Posted on 1 Feb, 2009 by admin | A Reader have something to say

These are from a book called Disorder in the American Courts, and are  (purportedly) things people actually said in court, word for word, taken down and now published by court reporters that had the torment of staying calm while these exchanges were actually taking place. Hard to believe some of these - true or not, pretty funny:).
________________________________________

     ATTORNEY: What gear were you in at the moment of the impact?
     WITNESS: Gucci sweats and Reeboks.
     ____________________________________________
     ___________________________________________
     ATTORNEY: This myasthenia gravis, does it affect your memory at all?
     WITNESS: Yes.
     ATTORNEY: And in what ways does it affect your memory?
     WITNESS: I forget.
     ATTORNEY: You forget?
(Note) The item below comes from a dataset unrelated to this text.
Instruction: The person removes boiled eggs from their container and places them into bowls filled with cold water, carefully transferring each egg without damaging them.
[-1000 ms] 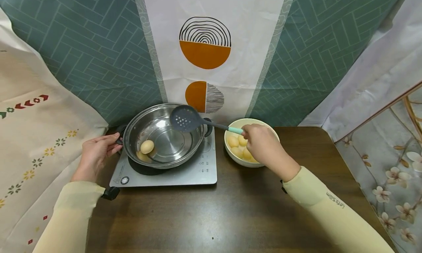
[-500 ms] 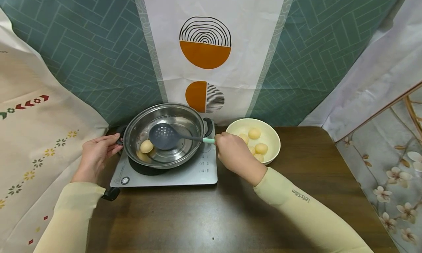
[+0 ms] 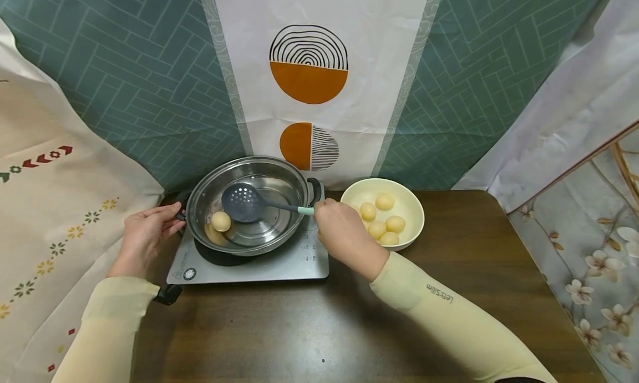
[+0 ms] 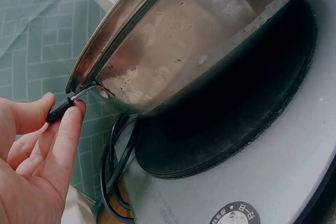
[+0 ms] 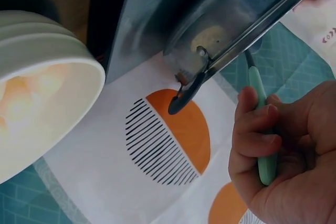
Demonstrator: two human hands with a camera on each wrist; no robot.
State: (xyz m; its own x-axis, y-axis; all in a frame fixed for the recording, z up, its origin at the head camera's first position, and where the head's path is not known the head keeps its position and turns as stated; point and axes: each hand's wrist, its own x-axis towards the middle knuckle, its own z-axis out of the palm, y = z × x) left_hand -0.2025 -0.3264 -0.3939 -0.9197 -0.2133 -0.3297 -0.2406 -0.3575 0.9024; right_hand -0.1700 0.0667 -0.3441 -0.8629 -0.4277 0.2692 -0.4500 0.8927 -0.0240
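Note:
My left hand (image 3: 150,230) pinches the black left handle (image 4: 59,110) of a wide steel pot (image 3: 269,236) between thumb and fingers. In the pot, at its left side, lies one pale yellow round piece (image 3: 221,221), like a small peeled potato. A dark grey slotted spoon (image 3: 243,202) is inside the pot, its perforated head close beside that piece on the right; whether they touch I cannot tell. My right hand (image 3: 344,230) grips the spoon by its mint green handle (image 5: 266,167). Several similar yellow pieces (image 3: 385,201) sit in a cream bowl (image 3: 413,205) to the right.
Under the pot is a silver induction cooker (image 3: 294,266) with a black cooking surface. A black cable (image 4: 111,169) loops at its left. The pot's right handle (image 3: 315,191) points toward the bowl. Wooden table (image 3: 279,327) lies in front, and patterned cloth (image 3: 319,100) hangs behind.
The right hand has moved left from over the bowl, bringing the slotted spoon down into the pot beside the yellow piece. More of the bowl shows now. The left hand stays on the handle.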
Can you give us an example of something you forgot?
     ___________________________________________

     ATTORNEY: Do you know if your daughter has ever been involved in voodoo?
     WITNESS: We both do.
     ATTORNEY: Voodoo?
     WITNESS: We do.
     ATTORNEY: You do?
     WITNESS: Yes, voodoo.
     ____________________________________________

     ATTORNEY: Now doctor, isn’t it true that when a person dies in his sleep, he doesn’t know about it until the next morning?
     WITNESS: Did you actually pass the bar exam?
     ____________________________________

     ATTORNEY: The youngest son, the twenty-year-old, how old is he?
     WITNESS: He’s twenty, much like your IQ.
     ___________________________________________

     ATTORNEY: Were you present when your picture was taken?
     WITNESS: Are you ——- me?
     _________________________________________

     ATTORNEY: So the date of conception (of the baby) was August 8th?
     WITNESS: Yes.
     ATTORNEY: And what were you doing at that time?
     WITNESS: getting laid
     ____________________________________________

     ATTORNEY: She had three children, right?
     WITNESS: Yes.
     ATTORNEY: How many were boys?
     WITNESS: None.
     ATTORNEY: Were there any girls?
     W ITNESS : Your Honor, I think I need a different attorney. Can I get a new attorney?
     ____________________________________________

     ATTORNEY: How was your first marriage terminated?
     WITNESS: By death.
     ATTORNEY: And by whose death was it terminated?
     WITNESS: Take a guess.

     ____________________________________________

     ATTORNEY: Can you describe the individual?
     WITNESS: He was about medium height and had a beard.
     ATTORNEY: Was this a male or a female?
     WITNESS: Unless the Circus was in town I’m going with male.
     _________ ____________________________

     ATTORNEY: Is your appearance here this morning pursuant to a deposition                    notice which I sent to your attorney?
     WITNESS: No, this is how I dress when I go to work.
     ______________________________________

     ATTORNEY: Doctor, how many of your autopsies have you performed on dead                  people?
     WITNESS: All of them. The live ones put up too much of a fight.
     _________________________________________

     ATTORNEY: ALL your responses MUST be oral, OK? What school did you go to?
     WITNESS: Oral.
     _________________________________________

     ATTORNEY: Do you recall the time that you examined the body?
     WITNESS: The autopsy started around 8:30 p.m.
     ATTORNEY: And Mr. Denton was dead at the time?
     WITNESS: If not, he was by the time I finished.
     ____________________________________________

     ATTORNEY: Are you qualified to give a urine sample?
     WITNESS: Are you qualified to ask that question?
     _____________ _________________________

     And the best for last:

     ATTORNEY: Doctor, before you performed the autopsy, did you check for a pulse?
     WITNESS: No.
     ATTORNEY: Did you check for blood pressure?
     WITNESS: No.
     ATTORNEY: Did you check for breathing?
     WITNESS: No.
     ATTORNEY: So, then it is possible that the patient was alive when you began the autopsy?
     WITNESS: No.
     ATTORNEY: How can you be so sure, Doctor?
     WITNESS: Because his brain was sitting on my desk in a jar.
     ATTORNEY: I see, but could the patient have still been alive, nevertheless?
     WITNESS: Yes, it is possible that he could have been alive and practicing law.